A quotation, or quote, refers to the current price of a security, be it either the highest bid price for that security or the lowest ask price, as provided by a broker or dealer.

Realized return
The change in value of the portfolio due to interest received and interest earned and realized gains and losses. It does not give effect to changes in market value on securities which have not been sold from the portfolio.

Realized yield
The change in value of the portfolio due to interest received and interest earned and realized gains and losses. It does not give effect to changes in market value on securities in the portfolio not yet sold.

Real rate of return
The annual return on an investment after being adjusted for both inflation and taxes.

Regional dealer
A financial intermediary that buys and sells securities for the benefit of its customers without maintaining substantial inventories of securities and is not a primary dealer.

Repurchase agreement (RP, Repo)
Short term purchases of securities with a simultaneous agreement to sell the securities back at a higher price. From the seller’s point of view, the same transaction is a reverse repurchase agreement.

A service to bank customers whereby securities are held by the bank in the customer’s name.

Scenario analysis
A portfolio management technique that measures the performance of the portfolio under varying scenarios including, but not limited to, interest rate movements, spread changes and nonparallel yield curve shifts.

Securities and Exchange Commission (SEC)
A federal government agency comprised of five commissioners appointed by the President and approved by the Senate.

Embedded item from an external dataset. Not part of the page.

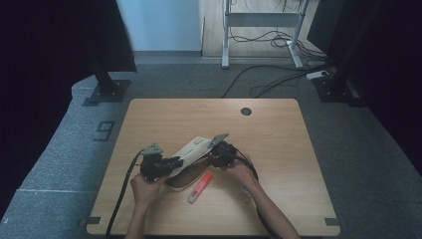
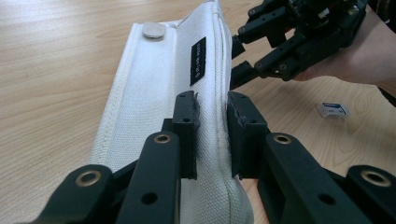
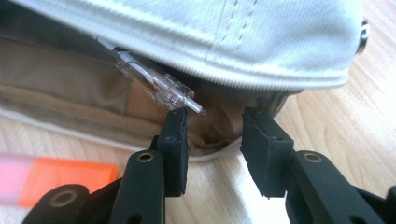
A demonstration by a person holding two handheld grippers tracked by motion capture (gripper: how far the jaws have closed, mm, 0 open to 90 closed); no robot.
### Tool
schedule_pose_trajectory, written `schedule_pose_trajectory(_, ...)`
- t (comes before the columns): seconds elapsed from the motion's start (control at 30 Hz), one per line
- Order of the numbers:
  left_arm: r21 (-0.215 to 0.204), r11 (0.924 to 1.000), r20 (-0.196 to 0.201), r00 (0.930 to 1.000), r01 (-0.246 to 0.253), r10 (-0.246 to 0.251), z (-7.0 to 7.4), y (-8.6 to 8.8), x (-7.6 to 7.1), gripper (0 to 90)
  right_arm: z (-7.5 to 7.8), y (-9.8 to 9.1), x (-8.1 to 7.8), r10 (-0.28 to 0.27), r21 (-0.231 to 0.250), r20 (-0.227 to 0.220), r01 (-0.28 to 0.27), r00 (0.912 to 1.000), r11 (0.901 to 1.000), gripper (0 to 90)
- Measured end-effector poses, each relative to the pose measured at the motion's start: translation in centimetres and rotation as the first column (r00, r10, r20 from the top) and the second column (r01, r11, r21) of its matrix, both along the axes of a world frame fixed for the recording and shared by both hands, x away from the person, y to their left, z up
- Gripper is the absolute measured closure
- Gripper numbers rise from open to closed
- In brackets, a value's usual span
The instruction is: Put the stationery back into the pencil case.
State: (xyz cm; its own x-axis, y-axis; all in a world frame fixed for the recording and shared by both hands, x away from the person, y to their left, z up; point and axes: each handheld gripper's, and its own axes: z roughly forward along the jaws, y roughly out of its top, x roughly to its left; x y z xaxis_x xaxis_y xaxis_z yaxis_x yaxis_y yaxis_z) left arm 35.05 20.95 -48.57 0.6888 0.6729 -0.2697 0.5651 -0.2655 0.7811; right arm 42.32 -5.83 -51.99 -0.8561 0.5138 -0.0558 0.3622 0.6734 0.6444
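The upper edge of a white pouch [image 2: 154,98] is pinched between the left tongs [image 2: 212,135]. Just before the parted, empty right tongs [image 3: 215,140], a clear pen [image 3: 154,81] is seen in the pouch's mouth. An orange marker [image 1: 200,187] lies beside them on the desk [image 1: 278,139].

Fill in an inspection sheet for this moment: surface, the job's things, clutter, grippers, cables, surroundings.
Surface: wooden table with a round dark grommet near its far edge.
Job's things: white fabric pencil case, held open; a clear pen lies in its tan-lined mouth.
Clutter: orange and pink highlighter on the table beside the case; small white and blue item, too small to identify.
Grippers: left gripper pinches the case's upper edge; right gripper open at the case's mouth.
Cables: one trails from each gripper; more lie on the floor beyond the table.
Surroundings: grey carpet, dark stands, white frame legs.
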Motion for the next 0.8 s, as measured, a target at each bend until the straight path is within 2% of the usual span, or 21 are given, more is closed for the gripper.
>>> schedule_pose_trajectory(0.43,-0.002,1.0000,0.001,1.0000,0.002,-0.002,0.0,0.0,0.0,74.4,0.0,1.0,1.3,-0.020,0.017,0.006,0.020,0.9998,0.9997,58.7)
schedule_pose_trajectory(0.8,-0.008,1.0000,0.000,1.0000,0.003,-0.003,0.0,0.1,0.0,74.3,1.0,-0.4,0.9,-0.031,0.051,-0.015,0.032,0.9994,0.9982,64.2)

The SEC was established to protect the individual investor from fraud and malpractice in the marketplace. The Commission oversees and regulates the activities of registered investment advisers, stock and bond markets, broker/dealers, and mutual funds.

Structured note
A complex fixed income instrument that pays interest based on a formula tied to other interest rates, commodities or indices. Examples include inverse floating rate notes that have coupons that increase when other interest rates are falling and fall when other interest rates are rising, and “dual index floaters” which pay interest based on the relationship between two other interest rates–for example, the yield on the ten-year Treasury Note minus the LIBOR rate. Issuers of such notes lock in a reduced cost of borrowing by purchasing interest rate swap agreements.

Total rate of return
A measure of a portfolio’s performance over time. It is the internal rate of return that equates the beginning value of the portfolio with the ending value, and includes interest earnings and realized and unrealized gains and losses on the portfolio.

Treasury bills
All securities issued with initial maturities of one year or less are issued as discounted instruments, and are called Treasury Bills (Tbills). The Treasury currently issues three-month and six-month Tbills at regular weekly auctions. It also issues “cash management” bills as needed to smooth cash flows.

Treasury notes
All securities issued with initial maturities of two to ten years are called Treasury Notes (Tnotes), and pay interest semi-annually.

Treasury bonds
All securities issued with initial maturities greater than ten years are called Treasury bonds. Like Treasury notes, they pay interest semi-annually.

An underwriter is an individual distributing securities as an intermediary between the issuer of the security and the buyer.

U.S. Treasury obligations (Treasuries)
Securities issued by the U.S. Treasury and backed by the full faith and credit of the United States. Treasuries are considered to have no credit risk and are the benchmark for interest rates on all other securities in the US and overseas. The Treasury issues both discounted securities and fixed coupon notes and bonds.

The rate at which security prices change with changes in general economic conditions or the general level of interest rates.

Yield to maturity (YTM)
The annualized internal rate of return on an investment which equates the expected cash flows from the investment to its cost.

Yield to maturity (at market)
The discount rate that equates the present value of the promised cash flow (interest payments and redemption value)to the market price, assuming that all cash flows are invested at the YTM rate.

Yield to maturity (at purchase cost)
The YTM that equates to the purchase price of the security.